# Problem statement
What you return must match, exactly, the lines running from the one containing "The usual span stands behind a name" to the end of the data, both included, and must contain no pictures.

# Given data

-*-

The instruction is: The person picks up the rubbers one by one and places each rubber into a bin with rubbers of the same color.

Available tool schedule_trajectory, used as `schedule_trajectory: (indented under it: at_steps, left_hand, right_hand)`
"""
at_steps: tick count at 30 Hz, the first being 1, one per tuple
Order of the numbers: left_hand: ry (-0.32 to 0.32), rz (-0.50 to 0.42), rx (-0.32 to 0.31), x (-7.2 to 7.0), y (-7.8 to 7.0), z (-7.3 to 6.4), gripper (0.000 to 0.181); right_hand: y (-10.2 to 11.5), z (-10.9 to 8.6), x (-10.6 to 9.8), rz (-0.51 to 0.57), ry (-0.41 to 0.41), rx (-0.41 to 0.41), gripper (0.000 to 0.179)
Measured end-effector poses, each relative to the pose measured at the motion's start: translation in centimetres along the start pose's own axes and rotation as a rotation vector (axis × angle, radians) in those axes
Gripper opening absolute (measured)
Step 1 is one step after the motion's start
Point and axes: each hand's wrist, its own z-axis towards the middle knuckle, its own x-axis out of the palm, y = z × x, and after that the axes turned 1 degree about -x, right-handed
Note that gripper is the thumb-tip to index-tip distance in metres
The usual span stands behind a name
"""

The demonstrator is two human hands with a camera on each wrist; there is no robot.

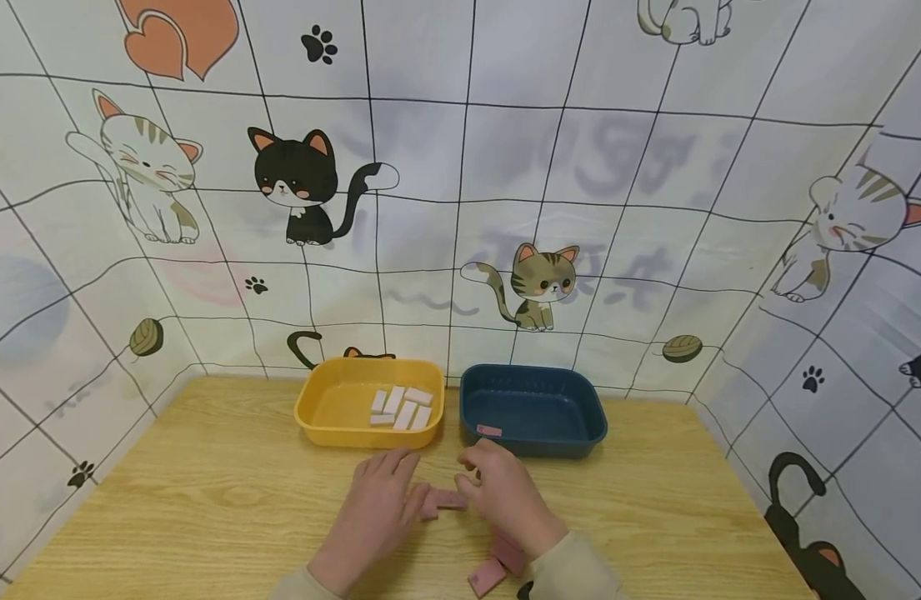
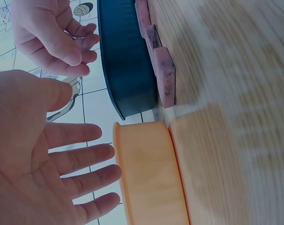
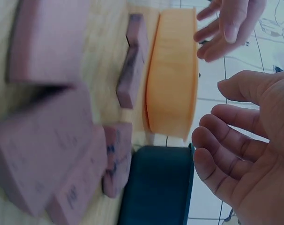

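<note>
My left hand hovers in front of the yellow bin, its fingers spread and straight in the left wrist view, holding nothing. The right hand is before the blue bin, fingers loosely bent and nothing in them in the right wrist view. Between the two hands lie a couple of pink blocks on the table. More pink blocks lie nearer the body, partly hidden under the right forearm. In the right wrist view these blocks look large, with dark marks on some faces.
The yellow bin holds several white blocks. Beside it, the blue bin has one pink block at its front left. Both stand at the back of the wooden table, against a cat-patterned sheet.
</note>
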Motion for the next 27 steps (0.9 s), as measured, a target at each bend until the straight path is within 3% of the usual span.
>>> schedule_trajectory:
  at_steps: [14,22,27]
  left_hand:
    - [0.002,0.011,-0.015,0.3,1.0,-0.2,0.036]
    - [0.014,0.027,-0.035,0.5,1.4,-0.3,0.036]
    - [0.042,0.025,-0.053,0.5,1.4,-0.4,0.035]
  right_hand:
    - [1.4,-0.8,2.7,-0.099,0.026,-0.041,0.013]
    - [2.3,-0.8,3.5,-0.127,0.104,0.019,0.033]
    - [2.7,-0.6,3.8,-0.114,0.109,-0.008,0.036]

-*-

# Answer to the exercise
The usual span stands behind a name
"""

The demonstrator is two human hands with a camera on each wrist; there is no robot.


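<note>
My left hand hovers in front of the yellow bin, its fingers spread and straight in the left wrist view, holding nothing. The right hand is before the blue bin, fingers loosely bent and nothing in them in the right wrist view. Between the two hands lie a couple of pink blocks on the table. More pink blocks lie nearer the body, partly hidden under the right forearm. In the right wrist view these blocks look large, with dark marks on some faces.
The yellow bin holds several white blocks. Beside it, the blue bin has one pink block at its front left. Both stand at the back of the wooden table, against a cat-patterned sheet.
</note>
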Motion for the next 27 steps (0.9 s), as measured, a target at each bend until the straight path is within 3% of the usual span.
>>> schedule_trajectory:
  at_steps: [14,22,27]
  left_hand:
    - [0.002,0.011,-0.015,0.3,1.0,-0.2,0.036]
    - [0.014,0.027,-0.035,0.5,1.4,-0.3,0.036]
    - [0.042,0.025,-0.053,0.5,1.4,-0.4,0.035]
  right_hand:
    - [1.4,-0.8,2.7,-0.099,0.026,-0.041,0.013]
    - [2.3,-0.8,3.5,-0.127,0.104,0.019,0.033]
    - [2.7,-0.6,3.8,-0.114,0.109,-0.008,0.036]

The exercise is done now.